The Rocks, Wednesday, August 20, 1930
Bluey Waters,
c/o Happy Valley Camp, La Perouse
Dear Bluey,
I wish you could have been there. It was terrific! A bonza night, with enough noise for you to hear over your way. And all because the spans have joined! Me and Davo like to pretend the Bridge is a monster, a giant stick insect made of steel, with these big arms that are reaching out, ready to grab something. But one arm is a bit longer than the other and we think it might end up missing, only the engineers must know what they are doing. They’ve been building bridges for years and the Sydney Harbour Bridge for four at least, every day except Sundays and public holidays or when it’s too dangerous, like during heavy rain or high winds. The steel can get awfully slippery then, and there’s nothing to hang on to, no steps or handrails or anything.
Billy Thompson and Alice Carson are children in 1931. Billy is part of a struggling working class family living in The Rocks. Alice lives on the north side, in a family more financially secure. Both their lives and the lives of their families are bound up in the construction of the most famous bridge in Australia.

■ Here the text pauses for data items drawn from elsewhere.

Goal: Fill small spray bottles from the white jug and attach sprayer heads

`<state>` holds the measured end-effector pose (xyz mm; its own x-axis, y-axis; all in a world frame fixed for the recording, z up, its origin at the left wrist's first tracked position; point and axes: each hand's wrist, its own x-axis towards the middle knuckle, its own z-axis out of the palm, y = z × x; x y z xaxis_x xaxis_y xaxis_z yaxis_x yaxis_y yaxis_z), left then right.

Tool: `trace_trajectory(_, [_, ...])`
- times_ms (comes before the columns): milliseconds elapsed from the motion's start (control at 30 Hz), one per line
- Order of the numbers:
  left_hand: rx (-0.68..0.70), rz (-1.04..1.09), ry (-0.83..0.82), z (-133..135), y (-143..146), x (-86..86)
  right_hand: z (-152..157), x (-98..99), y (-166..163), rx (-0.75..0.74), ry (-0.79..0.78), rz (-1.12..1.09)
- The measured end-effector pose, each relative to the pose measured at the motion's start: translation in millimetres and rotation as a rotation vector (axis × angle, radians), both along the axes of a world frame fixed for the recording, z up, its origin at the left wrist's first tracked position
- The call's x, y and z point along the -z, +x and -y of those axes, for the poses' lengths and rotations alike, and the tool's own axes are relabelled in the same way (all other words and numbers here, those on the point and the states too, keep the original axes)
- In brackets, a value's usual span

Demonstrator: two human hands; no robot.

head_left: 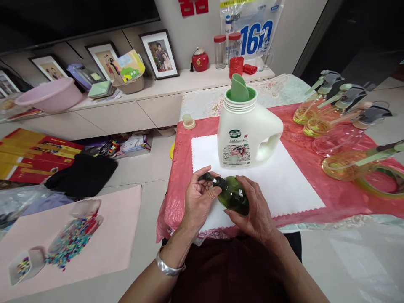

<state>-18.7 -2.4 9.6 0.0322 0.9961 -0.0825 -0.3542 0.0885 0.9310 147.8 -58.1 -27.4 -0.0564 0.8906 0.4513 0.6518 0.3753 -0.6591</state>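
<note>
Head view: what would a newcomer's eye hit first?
Probably the big white jug with the green spout in its mouth, standing on the white sheet mid-table. Next, just in front of it, the dark green pump bottle, with the left hand at its neck and the right hand around its body. Then the spray bottles along the table's right side.

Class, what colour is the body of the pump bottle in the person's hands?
The pump bottle's body is dark green, best seen in the head view.
</note>
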Motion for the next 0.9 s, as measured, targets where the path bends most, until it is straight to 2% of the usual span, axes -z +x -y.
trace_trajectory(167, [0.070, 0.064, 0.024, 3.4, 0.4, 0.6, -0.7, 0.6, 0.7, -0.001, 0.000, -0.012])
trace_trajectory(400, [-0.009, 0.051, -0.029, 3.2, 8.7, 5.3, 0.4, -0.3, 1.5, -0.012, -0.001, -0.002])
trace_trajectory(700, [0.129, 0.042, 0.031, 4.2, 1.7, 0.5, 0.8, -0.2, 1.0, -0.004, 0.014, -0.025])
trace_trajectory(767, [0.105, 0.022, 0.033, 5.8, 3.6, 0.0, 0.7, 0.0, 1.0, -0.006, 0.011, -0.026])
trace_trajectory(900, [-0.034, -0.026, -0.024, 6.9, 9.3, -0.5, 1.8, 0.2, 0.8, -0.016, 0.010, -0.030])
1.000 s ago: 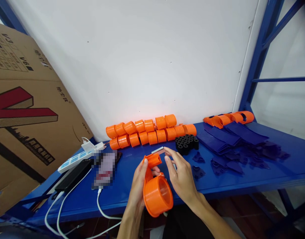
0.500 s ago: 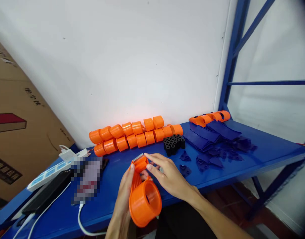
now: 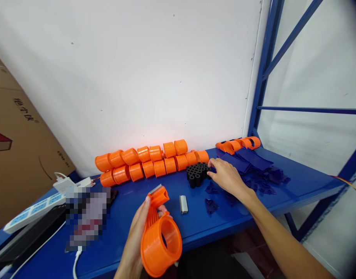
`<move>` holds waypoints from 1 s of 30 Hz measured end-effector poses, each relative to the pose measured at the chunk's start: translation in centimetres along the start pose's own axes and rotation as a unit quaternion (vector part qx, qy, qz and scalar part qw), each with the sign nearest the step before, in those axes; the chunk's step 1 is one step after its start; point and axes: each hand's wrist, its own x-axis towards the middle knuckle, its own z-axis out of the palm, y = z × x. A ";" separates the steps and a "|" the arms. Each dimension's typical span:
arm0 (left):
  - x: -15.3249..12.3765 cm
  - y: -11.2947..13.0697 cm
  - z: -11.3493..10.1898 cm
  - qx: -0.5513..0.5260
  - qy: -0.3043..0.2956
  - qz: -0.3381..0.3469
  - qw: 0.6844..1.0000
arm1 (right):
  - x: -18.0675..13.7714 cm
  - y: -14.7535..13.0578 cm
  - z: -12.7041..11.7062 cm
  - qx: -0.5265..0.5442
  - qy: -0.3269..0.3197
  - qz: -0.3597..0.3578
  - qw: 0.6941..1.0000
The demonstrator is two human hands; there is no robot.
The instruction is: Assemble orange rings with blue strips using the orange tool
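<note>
My left hand [image 3: 137,232] is closed around an orange plastic tape-dispenser body [image 3: 159,236], a ring with a ribbed handle, held above the front edge of the blue shelf [image 3: 297,186]. My right hand [image 3: 226,177] reaches forward over the shelf, its fingertips touching the cluster of black rollers [image 3: 197,174], with small dark blue clips [image 3: 211,205] just beside it. I cannot see whether the fingers pinch a roller. A small grey metal piece [image 3: 183,204] lies on the shelf between the hands.
Two rows of orange rings [image 3: 149,161] line the wall. Blue flat parts [image 3: 250,159] and more orange bodies [image 3: 239,144] lie at the right. A power strip [image 3: 32,209], a charger, cables and a blurred phone sit at the left, beside a cardboard box [image 3: 18,147].
My right hand left the orange body and moved right and forward to the black rollers. The grey metal piece now lies on the shelf. The view shifted right.
</note>
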 end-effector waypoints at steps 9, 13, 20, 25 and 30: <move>0.9 -0.5 -0.9 -0.006 -0.027 -0.004 1.000 | -1.6 -4.0 0.3 0.022 -0.035 -0.043 0.998; 1.0 -0.6 -1.0 -0.018 -0.024 -0.013 0.999 | -1.4 -4.9 1.1 0.002 -0.047 -0.037 0.998; 0.1 -0.3 -0.1 -0.020 0.011 0.018 1.000 | -2.3 -4.7 -0.3 0.062 0.019 -0.009 0.998; 0.4 -0.6 -0.5 -0.005 -0.026 0.012 1.000 | -5.4 -8.4 -1.5 0.379 0.116 -0.019 0.918; 0.3 -0.7 -0.3 -0.007 -0.037 0.028 0.999 | -6.7 -12.6 0.8 0.435 0.064 -0.069 0.896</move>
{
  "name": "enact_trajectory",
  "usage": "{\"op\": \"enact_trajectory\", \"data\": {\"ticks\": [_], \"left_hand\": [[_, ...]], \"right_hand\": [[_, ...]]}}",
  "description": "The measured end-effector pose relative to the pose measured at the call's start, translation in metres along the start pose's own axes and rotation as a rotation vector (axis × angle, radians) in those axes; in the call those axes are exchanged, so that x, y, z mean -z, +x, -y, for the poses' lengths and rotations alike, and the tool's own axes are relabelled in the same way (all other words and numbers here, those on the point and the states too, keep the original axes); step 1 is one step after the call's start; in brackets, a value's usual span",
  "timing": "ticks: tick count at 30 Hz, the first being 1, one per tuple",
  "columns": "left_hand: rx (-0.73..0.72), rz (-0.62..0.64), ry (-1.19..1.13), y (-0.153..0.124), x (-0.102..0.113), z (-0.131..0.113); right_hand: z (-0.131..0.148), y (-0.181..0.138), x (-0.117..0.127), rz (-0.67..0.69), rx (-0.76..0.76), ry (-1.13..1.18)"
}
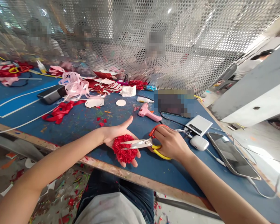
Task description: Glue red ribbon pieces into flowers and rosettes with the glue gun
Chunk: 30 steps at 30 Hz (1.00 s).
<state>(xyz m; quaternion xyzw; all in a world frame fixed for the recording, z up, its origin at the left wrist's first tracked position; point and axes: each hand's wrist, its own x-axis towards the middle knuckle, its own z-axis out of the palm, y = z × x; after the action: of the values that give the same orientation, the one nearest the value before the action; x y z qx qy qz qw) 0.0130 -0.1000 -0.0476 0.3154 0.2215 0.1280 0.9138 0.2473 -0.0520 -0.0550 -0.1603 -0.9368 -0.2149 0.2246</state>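
Note:
My left hand [110, 137] is palm up over the front of the table, cradling a round, shaggy red pom-pom [125, 155]. Its thumb points away and the fingertips show beyond and below the pom-pom. My right hand [171, 141] grips scissors [140, 144] with one red and one yellow handle loop. The blades lie across the upper face of the pom-pom, slightly parted, with their tips among its red strands. Just beyond my hands are small red scraps [101, 121] and a pink glue gun [149, 112].
Pink ribbon [74, 82], red ribbon [60, 112] and red-and-white cut pieces [105, 85] lie toward the back left, near a black box [51, 94]. At right are a white power bank [199, 125], an earbud case [199, 142], a phone [233, 155] and cables. A perforated metal screen [121, 40] stands behind.

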Motion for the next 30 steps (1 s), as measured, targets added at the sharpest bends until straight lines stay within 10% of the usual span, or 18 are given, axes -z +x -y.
{"op": "enact_trajectory", "data": {"ticks": [21, 26, 30], "left_hand": [[-0.018, -0.052, -0.011, 0.009, 0.005, 0.004], [-0.091, -0.251, 0.134, 0.001, 0.001, -0.003], [-0.428, -0.579, 0.413, -0.009, 0.001, -0.015]], "right_hand": [[0.005, 0.0, -0.002, -0.083, 0.083, -0.165], [-0.004, -0.003, 0.002, -0.11, 0.078, -0.196], [-0.018, -0.01, 0.008, -0.148, 0.007, -0.248]]}}
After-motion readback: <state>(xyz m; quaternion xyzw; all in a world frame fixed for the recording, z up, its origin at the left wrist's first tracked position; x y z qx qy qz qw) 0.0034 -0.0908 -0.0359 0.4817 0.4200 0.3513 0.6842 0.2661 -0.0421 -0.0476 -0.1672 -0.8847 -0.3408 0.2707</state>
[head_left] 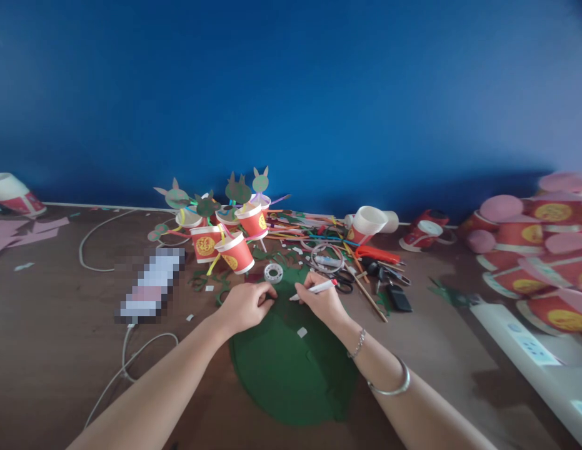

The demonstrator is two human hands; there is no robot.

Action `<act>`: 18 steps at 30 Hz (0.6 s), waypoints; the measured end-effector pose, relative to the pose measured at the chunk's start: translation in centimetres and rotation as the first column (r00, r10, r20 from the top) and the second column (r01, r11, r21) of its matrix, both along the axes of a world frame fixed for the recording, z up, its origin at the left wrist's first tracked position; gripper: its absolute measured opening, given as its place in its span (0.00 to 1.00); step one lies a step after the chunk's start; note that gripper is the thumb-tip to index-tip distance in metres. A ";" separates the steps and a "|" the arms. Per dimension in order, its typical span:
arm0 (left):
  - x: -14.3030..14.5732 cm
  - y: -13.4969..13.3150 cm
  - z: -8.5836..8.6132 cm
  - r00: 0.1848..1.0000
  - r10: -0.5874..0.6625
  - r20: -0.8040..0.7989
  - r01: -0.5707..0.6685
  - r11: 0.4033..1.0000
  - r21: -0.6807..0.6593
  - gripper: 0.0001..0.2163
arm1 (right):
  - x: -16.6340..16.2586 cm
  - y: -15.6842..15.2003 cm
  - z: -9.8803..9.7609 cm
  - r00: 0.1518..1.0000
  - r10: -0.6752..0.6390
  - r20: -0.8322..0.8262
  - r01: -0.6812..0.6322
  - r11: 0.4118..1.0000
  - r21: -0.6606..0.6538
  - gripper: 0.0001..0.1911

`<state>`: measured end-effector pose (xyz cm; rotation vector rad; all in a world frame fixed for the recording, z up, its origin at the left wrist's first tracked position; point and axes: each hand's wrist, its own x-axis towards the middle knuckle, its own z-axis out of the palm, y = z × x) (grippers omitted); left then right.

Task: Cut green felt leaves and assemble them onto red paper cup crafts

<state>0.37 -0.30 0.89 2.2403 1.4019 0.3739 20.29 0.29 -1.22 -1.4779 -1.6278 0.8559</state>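
Note:
A dark green sheet of paper [291, 369] lies on the brown table in front of me. My right hand [321, 301] is closed round a white marker pen [319, 287] whose tip points left onto the sheet's far edge. My left hand [246, 305] rests on the same edge with its fingers curled and pressed down, holding the sheet flat; a small piece may be under the fingertips, I cannot tell. A small white scrap [302, 332] lies on the green sheet. A roll of clear tape [273, 273] sits just beyond my hands.
Red paper cups with green cut-out shapes on sticks [234, 240] stand behind the tape. Straws, scissors [342, 281], a red cutter [377, 254] and keys are scattered at the back right. More red cups [529, 250] pile at the right. A white cable [131, 356] lies at left.

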 end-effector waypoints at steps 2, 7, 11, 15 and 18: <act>0.0 0.0 0.0 1.000 0.000 -0.003 0.000 1.000 -0.001 0.06 | 0.0 0.0 0.1 1.000 0.007 0.006 -0.007 1.000 0.002 0.14; 0.0 0.0 0.0 1.000 -0.006 0.003 0.006 1.000 0.003 0.06 | 0.0 -0.1 0.0 1.000 -0.008 0.014 0.008 0.999 0.037 0.15; 0.0 0.0 0.1 1.000 -0.009 0.001 0.009 1.000 0.000 0.06 | 0.1 -0.1 -0.1 0.999 -0.031 -0.032 0.032 0.999 0.011 0.14; -0.1 0.0 0.0 1.000 -0.011 0.004 0.011 1.000 0.000 0.06 | 0.1 0.0 -0.1 0.999 -0.026 -0.020 0.026 1.000 -0.010 0.14; -0.1 0.0 -0.1 1.000 -0.005 0.001 0.005 1.000 0.003 0.06 | 0.1 0.0 0.0 1.000 -0.009 -0.001 0.009 1.000 -0.013 0.14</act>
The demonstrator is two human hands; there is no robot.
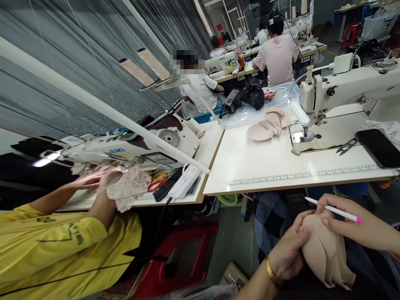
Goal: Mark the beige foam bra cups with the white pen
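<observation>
Low on the right, over my lap, my left hand [292, 250] grips a fanned stack of beige bra cups [325, 254], its thumb pressed on the front one. A gold band is on that wrist. My right hand [346, 221] is at the top of the same stack with its fingers closed. Between its fingers lies a slim white pen [339, 211] with a pink end, its pointed tip toward the left. More beige bra cups [265, 126] lie overlapped on the white sewing table [243, 162] in front of me.
A sewing machine [331, 96] stands on the table's right, with thread snips [347, 146] and a black phone [378, 148] beside it. A printed ruler [300, 175] runs along the front edge. A co-worker in yellow [71, 246] sews lace fabric at left, near a red stool [187, 254].
</observation>
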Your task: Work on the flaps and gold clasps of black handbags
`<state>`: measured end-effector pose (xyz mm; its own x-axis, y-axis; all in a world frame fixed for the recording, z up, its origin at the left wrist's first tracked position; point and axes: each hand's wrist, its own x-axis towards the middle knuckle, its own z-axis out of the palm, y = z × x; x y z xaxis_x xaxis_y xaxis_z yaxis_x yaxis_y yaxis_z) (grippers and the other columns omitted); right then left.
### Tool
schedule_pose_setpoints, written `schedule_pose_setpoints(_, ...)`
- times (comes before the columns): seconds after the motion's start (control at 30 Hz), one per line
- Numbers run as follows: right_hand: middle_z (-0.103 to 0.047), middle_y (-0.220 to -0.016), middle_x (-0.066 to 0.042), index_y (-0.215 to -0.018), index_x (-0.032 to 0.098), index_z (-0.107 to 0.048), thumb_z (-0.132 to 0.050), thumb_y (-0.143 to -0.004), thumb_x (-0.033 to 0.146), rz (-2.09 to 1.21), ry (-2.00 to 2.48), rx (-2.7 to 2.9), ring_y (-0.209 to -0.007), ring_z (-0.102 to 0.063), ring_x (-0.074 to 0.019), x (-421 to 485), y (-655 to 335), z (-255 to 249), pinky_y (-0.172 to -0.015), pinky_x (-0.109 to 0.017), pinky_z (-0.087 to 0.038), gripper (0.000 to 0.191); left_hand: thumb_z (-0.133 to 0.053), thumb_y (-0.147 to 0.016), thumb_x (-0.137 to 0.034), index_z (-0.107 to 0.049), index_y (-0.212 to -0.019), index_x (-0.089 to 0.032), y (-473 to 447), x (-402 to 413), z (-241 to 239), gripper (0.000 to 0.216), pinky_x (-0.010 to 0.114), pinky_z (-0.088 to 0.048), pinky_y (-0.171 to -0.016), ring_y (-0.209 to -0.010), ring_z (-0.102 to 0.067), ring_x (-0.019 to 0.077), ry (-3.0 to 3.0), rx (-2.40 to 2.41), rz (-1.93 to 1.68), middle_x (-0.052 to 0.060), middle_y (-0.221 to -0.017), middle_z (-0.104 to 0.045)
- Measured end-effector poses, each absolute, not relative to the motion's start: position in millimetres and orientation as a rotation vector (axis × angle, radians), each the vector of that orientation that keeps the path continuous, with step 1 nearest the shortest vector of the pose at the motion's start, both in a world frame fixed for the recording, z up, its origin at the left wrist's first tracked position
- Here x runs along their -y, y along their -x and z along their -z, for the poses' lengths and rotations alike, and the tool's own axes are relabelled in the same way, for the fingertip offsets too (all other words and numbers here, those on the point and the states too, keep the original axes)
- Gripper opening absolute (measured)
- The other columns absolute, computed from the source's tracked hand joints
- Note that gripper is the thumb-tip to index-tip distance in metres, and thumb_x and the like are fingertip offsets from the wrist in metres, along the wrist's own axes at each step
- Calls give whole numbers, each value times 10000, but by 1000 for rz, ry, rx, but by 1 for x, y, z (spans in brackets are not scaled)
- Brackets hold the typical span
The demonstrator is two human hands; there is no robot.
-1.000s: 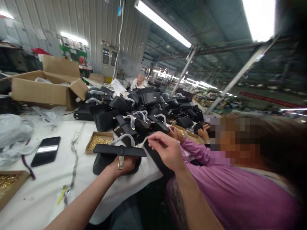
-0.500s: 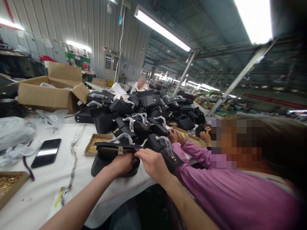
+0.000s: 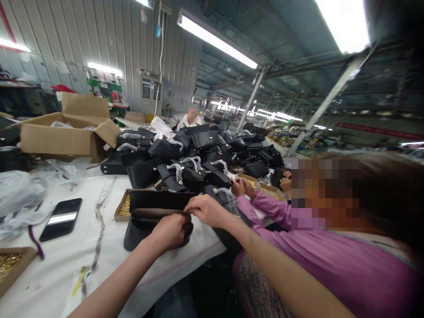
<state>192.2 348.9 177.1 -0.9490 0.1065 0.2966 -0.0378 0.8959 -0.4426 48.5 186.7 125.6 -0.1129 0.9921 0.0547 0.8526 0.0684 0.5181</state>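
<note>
A black handbag [image 3: 145, 221] lies on the white table [image 3: 49, 269] in front of me, its flap [image 3: 159, 199] lifted upright. My left hand [image 3: 170, 230] grips the bag's near right edge. My right hand [image 3: 205, 210] pinches the flap's right end, beside the left hand. A small box of gold hardware [image 3: 123, 208] sits just behind the bag, touching it.
A heap of black handbags [image 3: 198, 154] fills the table behind. A person in a purple top [image 3: 318, 260] works close at my right. A phone [image 3: 61, 218], plastic wrap [image 3: 20, 190], an open cardboard box [image 3: 62, 132] and another hardware tray [image 3: 9, 265] lie at left.
The bag's flap has gone from lying flat to standing upright. My right hand came down from the air onto the flap's right end; my left hand shifted onto the bag's edge.
</note>
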Motion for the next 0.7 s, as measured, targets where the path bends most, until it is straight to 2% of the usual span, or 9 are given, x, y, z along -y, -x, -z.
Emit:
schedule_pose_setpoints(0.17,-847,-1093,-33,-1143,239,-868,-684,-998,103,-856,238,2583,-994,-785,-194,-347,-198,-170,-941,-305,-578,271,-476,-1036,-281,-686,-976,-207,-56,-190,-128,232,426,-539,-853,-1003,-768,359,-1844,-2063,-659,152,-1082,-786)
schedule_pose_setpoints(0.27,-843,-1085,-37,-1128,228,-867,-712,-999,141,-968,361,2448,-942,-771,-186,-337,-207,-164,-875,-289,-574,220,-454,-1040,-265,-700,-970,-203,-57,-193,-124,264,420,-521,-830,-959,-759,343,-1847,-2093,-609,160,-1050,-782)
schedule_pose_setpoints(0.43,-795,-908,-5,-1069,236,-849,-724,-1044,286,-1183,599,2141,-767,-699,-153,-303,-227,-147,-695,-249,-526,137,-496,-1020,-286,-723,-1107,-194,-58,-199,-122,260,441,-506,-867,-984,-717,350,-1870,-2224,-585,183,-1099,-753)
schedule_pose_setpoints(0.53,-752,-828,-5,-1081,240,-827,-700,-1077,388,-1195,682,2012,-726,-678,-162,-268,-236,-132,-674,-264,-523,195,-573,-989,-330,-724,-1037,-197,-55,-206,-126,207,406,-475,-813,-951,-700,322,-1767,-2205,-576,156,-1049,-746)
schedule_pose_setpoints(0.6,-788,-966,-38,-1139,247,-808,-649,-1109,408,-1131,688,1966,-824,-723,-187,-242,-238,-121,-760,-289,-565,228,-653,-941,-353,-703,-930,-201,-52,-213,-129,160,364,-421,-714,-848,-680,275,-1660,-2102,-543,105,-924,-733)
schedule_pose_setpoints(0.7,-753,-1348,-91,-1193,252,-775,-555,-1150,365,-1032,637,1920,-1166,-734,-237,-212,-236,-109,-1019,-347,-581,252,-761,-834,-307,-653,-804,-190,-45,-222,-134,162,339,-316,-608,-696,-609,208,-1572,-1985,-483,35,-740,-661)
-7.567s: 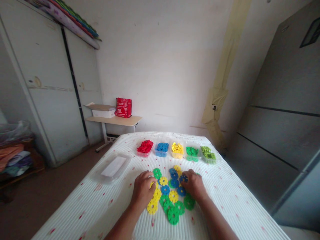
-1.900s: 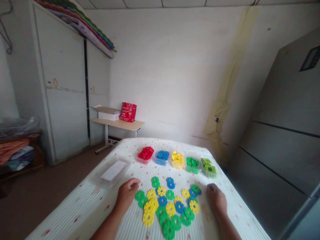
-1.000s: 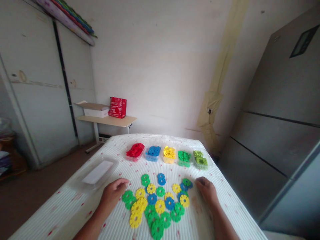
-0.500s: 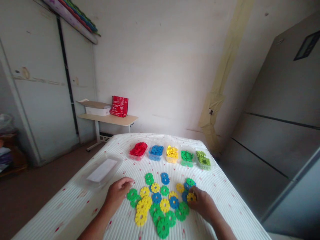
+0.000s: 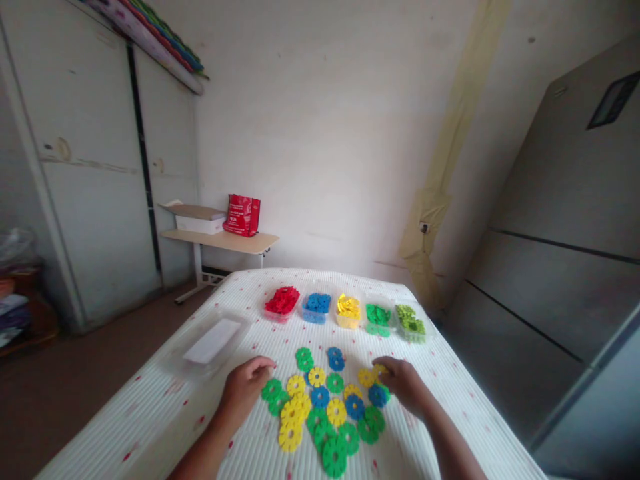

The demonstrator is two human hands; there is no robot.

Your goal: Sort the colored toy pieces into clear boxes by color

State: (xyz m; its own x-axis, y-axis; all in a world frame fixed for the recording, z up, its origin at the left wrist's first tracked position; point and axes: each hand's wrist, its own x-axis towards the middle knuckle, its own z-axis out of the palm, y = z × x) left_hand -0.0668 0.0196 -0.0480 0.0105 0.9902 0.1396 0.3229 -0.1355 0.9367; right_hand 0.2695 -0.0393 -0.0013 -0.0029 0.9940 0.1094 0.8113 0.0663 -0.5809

In their alternating diary entries, the reader is presented with a number of differing perspectives of both the bridge and its construction and life in Sydney during the Depression era. Billy’s father is a donkeyman, riding the wire ropes that dangle down from the cranes. Alice’s father is an engineer. He ‘has to work out all the sizes and how the steel will fit together’. Bluey, Billy’s friend, and his family are moved to the euphemistically-named Happy Valley Camp when their rented home is ‘resumed’ to provide the land for the south-side bridge foundations.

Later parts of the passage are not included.